Take a glimpse of India’ star sector- IT. The 160 billion dollar industry witnessed around 56, 000 layoffs. Now with US President Trump’s new laws about H1B1 US visa, India could soon see the return of over 4 million US visa holders. But the question is where are the jobs?
India’s Layoff Story
According to experts, most of the jobs are being slowly taken away by automation and technology, especially artificial intelligence. Vijay Mukhi, a veteran technology expert, and author shared an example of Audi 8, which includes a driverless feature.
“Everyone around is talking about driverless cars as the future. They are operating in Germany today, but the only limitation is the moment the car goes beyond 60 miles per hour, it insists that the driver takes over. In due course of time, this is going to change and cars will pretty much drive themselves with least human intervention. So, with such cars in the market, jobs of drivers are very much at risks," the veteran said a day before he passed away.
The example is more or less in line with the Indian IT industry's woes. With most of the coding that can now be done through artificial intelligence and machine learning, why would people hire programmers? Or for instance, the BPO business, which would act as backend support to world largest MNCs are now replaced by chatbots powered by AI.
These jobs are gone and gone for good, Mukhi added.
AI – the Job Creator
A few weeks ago, in an interview with Entrepreneur India, Kalyan Veeramachaneni, Co-founder, Feature Labs, said India will continue to grow alongside AI and the opportunity here is not just for the IT sector, but also for industries like BFSI, retail, and education.
However, technologies like AI, machine learning or even blockchain are extremely complicated and together they have the potential to create a lot of new job profiles. The Accenture and IBMs of the world are doing a lot of work on AI in India. Countries like New Zealand, Australia and even part of Europe are inviting AI professional from around the globe.
Veeramachaneni insisted that the nation has an enormous amount of talent but needs tools and technologies to work with the technology. So, for India to grow alongside AI, the Indian government and Industry has to first embrace the technologies and upcoming automation.
One of the things the stakeholders can do is talk about AI through mass media, such Modi’s Mann Ki Baat radio program. Secondly, the government should incentivize AI learning not just among students, but even mentors who are willing to take up the job,” Mukhi shared.
Additionally, corporates should also consider investing in upgrading their existing and new workforce.
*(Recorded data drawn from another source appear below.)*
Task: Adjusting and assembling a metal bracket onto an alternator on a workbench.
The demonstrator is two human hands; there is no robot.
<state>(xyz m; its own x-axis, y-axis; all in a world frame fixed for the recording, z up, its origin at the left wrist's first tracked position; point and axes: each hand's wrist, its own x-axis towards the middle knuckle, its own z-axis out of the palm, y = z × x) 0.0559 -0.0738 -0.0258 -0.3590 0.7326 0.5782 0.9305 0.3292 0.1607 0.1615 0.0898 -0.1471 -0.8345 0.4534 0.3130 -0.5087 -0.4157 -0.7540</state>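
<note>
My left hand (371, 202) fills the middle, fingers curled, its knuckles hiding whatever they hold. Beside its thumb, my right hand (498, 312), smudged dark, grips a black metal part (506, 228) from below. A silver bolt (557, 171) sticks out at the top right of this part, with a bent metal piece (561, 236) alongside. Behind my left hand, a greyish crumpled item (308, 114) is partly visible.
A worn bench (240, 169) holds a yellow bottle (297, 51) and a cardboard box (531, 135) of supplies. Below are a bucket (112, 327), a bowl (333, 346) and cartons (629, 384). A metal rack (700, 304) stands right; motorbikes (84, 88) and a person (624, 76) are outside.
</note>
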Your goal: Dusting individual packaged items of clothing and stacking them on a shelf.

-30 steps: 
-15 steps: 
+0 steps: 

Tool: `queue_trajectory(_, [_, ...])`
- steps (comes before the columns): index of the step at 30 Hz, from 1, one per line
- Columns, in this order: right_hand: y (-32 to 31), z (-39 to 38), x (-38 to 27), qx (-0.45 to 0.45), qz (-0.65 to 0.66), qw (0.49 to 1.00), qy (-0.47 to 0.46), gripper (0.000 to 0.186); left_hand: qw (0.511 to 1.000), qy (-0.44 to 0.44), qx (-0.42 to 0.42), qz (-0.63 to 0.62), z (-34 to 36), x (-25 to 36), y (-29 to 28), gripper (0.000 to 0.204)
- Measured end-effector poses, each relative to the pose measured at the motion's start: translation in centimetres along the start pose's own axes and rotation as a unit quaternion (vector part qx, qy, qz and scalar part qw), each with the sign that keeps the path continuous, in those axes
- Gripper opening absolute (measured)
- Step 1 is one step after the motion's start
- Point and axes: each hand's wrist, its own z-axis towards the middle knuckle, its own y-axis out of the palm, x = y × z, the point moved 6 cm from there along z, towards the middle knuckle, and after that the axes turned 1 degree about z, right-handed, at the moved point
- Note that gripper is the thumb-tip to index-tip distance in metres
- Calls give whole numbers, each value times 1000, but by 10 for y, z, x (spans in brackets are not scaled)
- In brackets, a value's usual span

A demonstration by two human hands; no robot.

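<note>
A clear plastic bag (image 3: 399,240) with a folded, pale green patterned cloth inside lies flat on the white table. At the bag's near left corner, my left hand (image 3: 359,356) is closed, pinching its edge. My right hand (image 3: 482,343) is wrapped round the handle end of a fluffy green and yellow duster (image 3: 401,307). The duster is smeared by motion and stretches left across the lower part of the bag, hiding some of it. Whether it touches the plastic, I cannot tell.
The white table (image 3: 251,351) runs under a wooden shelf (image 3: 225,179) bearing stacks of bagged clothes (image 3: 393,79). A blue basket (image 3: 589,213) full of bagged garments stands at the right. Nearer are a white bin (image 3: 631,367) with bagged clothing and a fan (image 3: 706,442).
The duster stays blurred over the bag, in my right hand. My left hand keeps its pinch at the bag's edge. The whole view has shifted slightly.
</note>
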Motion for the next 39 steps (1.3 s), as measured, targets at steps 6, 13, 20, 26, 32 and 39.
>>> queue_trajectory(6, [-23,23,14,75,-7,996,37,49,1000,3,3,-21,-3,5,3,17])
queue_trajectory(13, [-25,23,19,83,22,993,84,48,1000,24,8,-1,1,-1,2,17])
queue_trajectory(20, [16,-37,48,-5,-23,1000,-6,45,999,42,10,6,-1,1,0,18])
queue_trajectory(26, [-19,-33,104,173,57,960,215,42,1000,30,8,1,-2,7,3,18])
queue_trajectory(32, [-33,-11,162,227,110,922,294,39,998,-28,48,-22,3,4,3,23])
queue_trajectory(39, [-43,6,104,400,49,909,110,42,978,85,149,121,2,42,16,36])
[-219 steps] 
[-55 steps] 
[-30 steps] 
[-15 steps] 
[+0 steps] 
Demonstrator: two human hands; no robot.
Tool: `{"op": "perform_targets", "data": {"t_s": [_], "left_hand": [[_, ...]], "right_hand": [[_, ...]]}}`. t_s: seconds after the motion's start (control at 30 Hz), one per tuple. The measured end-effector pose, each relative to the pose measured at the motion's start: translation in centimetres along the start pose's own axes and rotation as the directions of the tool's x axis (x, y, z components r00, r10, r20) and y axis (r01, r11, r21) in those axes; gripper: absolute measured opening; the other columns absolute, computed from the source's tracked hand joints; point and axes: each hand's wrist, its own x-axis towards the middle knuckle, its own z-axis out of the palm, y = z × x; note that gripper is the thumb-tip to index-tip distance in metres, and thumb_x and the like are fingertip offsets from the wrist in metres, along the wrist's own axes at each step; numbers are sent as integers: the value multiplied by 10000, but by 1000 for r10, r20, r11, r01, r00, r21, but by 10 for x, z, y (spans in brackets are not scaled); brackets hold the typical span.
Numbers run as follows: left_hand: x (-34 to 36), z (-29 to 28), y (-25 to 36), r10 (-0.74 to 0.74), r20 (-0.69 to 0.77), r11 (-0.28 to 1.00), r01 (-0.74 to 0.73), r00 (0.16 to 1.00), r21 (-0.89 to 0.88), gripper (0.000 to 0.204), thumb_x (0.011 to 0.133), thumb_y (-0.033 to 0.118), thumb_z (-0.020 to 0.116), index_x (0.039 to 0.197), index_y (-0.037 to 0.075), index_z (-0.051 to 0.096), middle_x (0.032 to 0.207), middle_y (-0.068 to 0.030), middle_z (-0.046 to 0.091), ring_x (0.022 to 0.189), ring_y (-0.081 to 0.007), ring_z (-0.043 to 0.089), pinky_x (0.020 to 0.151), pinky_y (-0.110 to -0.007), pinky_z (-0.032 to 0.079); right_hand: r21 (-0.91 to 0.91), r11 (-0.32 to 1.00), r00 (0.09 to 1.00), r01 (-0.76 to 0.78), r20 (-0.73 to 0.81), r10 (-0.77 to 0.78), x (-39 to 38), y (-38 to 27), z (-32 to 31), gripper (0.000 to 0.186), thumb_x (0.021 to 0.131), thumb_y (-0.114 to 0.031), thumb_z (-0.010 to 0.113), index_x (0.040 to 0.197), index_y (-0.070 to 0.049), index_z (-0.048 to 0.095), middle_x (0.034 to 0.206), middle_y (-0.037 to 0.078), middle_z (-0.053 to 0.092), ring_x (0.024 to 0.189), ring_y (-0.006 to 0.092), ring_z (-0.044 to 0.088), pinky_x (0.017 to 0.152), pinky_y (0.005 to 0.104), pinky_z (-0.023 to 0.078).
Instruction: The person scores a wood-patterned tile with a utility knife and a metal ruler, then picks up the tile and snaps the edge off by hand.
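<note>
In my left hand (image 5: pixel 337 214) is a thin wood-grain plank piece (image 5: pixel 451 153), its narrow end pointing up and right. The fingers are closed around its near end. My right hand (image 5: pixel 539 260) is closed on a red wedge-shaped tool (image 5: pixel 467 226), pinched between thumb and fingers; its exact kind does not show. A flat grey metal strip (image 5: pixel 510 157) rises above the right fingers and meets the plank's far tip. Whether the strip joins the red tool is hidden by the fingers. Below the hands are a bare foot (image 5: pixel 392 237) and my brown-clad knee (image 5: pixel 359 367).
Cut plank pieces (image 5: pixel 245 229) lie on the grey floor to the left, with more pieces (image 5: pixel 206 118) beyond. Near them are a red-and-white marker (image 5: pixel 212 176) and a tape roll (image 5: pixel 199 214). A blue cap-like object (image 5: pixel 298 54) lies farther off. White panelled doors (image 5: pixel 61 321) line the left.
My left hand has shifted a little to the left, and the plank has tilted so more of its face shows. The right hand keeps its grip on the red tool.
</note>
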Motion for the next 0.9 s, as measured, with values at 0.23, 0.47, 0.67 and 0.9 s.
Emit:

Aditya Malik, MD & CEO, Talentedge, an ed-tech startup also operating in the corporate training space, noted that "Courses which encourage design thinking, deep learning, and machine learning are required to help IT professionals stay relevant. While, valuable academic partnerships will also help ed-tech and institutes deliver industry relevant courses to working professionals, further enabling their future course of action."